Farm vehicles are becoming so heavy that they jeopardize future food security in Europe, America and Australia. Larger and more flexible tires have limited the damage on the surface, but below the topsoil, the soil is becoming so compact that its long-term production capacity is threatened. These conclusions are made in a new global study, which also draws parallels to the sauropods, the heaviest animals that ever walked Earth.
The study, which was published in the Proceedings of the National Academy of Sciences (PNAS) yesterday, was conducted by Professor Thomas Keller from the Swedish University of Agricultural Sciences (SLU) and Agroscope in Switzerland, and Professor Dani Or from ETH Zurich in Switzerland and the Desert Research Institute in the USA.
Mechanization has greatly contributed to the success of modern agriculture, with vastly expanded food production capabilities achieved by the higher capacity of farm machinery.

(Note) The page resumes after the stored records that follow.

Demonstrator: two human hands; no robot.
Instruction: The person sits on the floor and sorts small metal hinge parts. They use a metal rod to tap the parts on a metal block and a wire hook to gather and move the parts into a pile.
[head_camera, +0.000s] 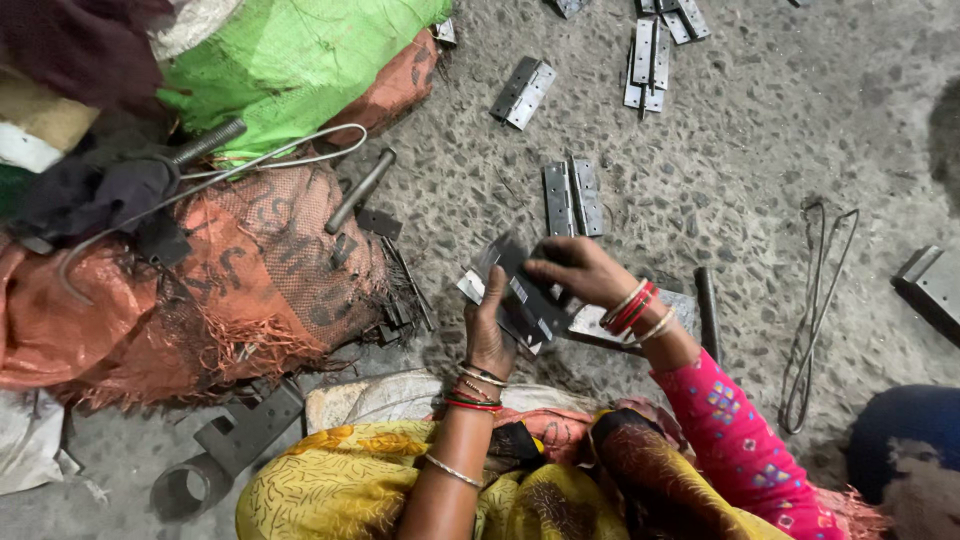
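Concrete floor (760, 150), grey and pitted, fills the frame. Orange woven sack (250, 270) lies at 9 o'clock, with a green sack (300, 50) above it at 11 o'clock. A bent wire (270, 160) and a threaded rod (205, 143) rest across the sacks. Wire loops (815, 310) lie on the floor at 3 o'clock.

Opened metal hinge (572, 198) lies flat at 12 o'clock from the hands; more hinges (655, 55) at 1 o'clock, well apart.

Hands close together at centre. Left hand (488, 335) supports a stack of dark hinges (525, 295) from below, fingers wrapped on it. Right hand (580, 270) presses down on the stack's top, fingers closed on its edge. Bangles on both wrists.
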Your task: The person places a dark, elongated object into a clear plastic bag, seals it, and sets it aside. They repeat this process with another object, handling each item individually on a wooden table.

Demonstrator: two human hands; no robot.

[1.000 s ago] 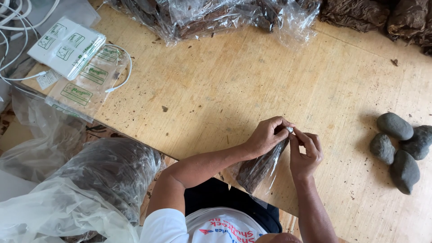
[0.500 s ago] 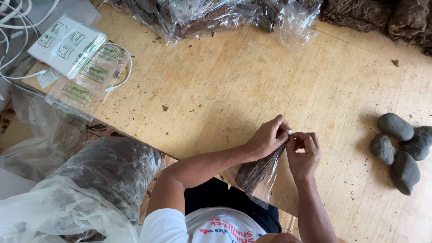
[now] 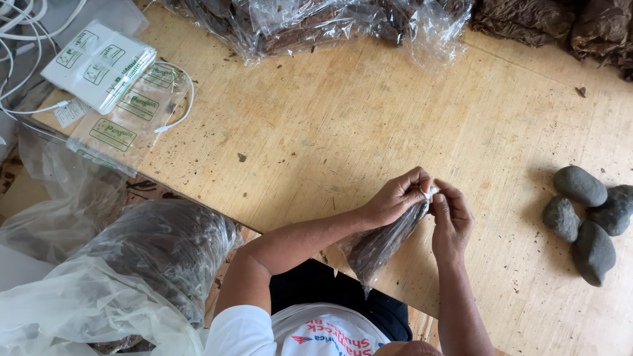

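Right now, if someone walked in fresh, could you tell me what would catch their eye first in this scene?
Near the table's front edge, the left hand and right hand pinch the top of a small clear bag filled with dark brown material. To the right lie four grey stones in a cluster. Along the far edge sit large clear bags of the same dark stuff, and at far left a stack of flat packets.

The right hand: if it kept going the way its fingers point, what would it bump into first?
The right hand points up and leftward at the small clear bag's twisted top, which it already pinches; just past that, probably the left hand.
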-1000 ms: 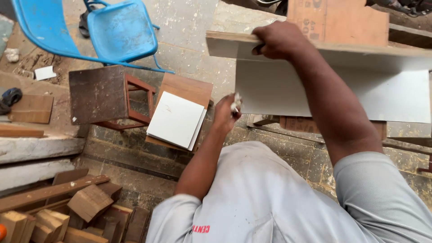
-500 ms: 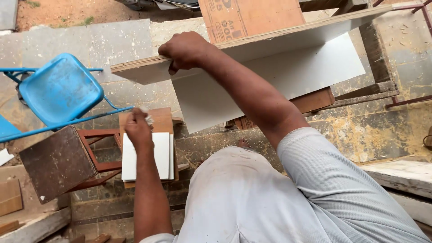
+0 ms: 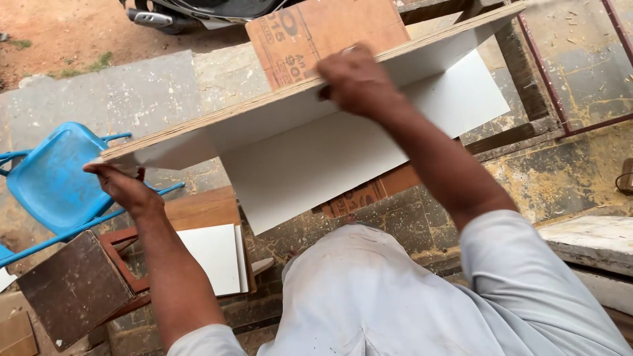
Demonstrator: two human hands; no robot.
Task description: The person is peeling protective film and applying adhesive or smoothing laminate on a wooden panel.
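The left hand [image 3: 125, 190] has its grip closed around the near end of a long white-faced plywood board [image 3: 277, 122]. The right hand [image 3: 359, 79] grips the board's top edge further along, fingers curled over it. Below the left hand sit a blue chair [image 3: 49, 181] and small white panels [image 3: 214, 257].

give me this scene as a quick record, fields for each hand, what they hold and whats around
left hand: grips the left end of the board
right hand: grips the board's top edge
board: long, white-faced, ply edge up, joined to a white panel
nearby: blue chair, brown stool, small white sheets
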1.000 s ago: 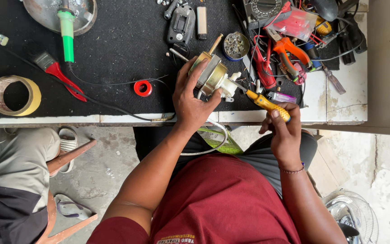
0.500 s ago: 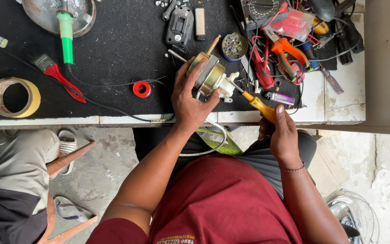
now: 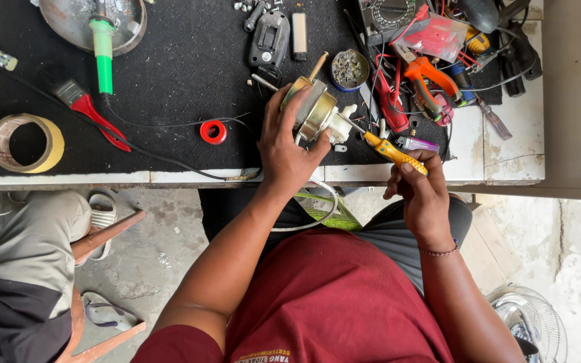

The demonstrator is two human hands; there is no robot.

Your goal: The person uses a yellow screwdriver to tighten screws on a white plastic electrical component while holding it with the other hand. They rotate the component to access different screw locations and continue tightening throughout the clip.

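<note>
Hands meet at the front edge of a black-matted workbench point(image 3: 189, 60), seen from above. The left hand point(image 3: 287, 151) is wrapped around a small round electric motor point(image 3: 314, 107) in a brass-coloured casing, tilted on the mat with its shaft pointing away. The right hand point(image 3: 421, 195) is closed around the yellow handle of a screwdriver point(image 3: 388, 149), whose tip rests at the motor's white end piece. Just beyond the motor lie a small tin of screws point(image 3: 350, 69) and a dark grey plastic housing point(image 3: 269, 40). To the right, a crowded heap of tools (orange-handled pliers point(image 3: 432, 77), a red-handled tool, tangled wires) presses close to the screwdriver. To the left, well apart, sit a red ring-shaped spool point(image 3: 213, 132), a red-handled paintbrush point(image 3: 89, 111), a green-handled tool in a metal dish point(image 3: 79, 23), and a roll of tan tape point(image 3: 25, 142). Another person's knee shows at lower left.
</note>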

However, the increase in capacity has been accompanied by heavier vehicles that increase the risk of subsoil compaction.
While the total weight of laden combine harvesters could be around 4 tonnes in the late 1950s, we can today see modern vehicles weighing 36 tonnes in the fields, and the researchers behind the present study decided to investigate what this development has meant for arable land. The contact stress on the soil surface turned out to have remained constant at a low level during this period, which is due to the fact that the machines have been fitted with ever larger tires that distribute the weight over a larger surface. In the deeper soil layer, the subsoil, on the other hand, soil compaction has increased to levels that jeopardize the soil’s ability to produce food. This also has consequences for the soil’s ability to transport water and provide other important ecosystem services.
“Subsoil compaction by farm vehicles is a very serious problem, since once soils are compacted, they remain damaged for decades. This may be one of the reasons why harvests are no longer increasing and why we are now seeing more floods than before”, says lead author Professor Thomas Keller, from SLU in Sweden and Agriscope in Switzerland.
High risk of compaction in one fifth of the arable land globally
The researchers have also produced a map that shows how the risk of chronic subsoil compaction varies around the world and the risk turned out to be greatest in Europe, North and South America and Australia. Globally, about a fifth of all arable land is estimated to be at risk of far-reaching damage that is very difficult to repair. In other words, the chance that these soils will recover is small.
The risk is presently smaller in Asia and Africa, where the mechanization of agriculture has not reached the same high level yet.
“If the mechanization were to gain momentum in Asia and Africa, however, there is a risk of subsoil compaction also on these continents”, says Thomas Keller.
Vehicle manufacturers must pay more attention to subsoil compaction
To contribute to more sustainable agriculture, vehicle manufacturers need to be more concerned about the risk of subsoil compaction and its negative impact on the soil.
“Above all, the wheel loads of modern farm vehicles need to be reduced in order not to affect the subsoil to the same extent as today. The heavier the machines, the worse for the subsoils”, says Thomas Keller.
Did dinosaurs induce soil compaction?
The researchers also show that the heaviest farm vehicles used in modern agriculture approach the weight of the heaviest dinosaurs, the sauropods. This indicates that the sauropods probably induced soil compaction and affected the soil’s production capacity in the same way as modern farm vehicles.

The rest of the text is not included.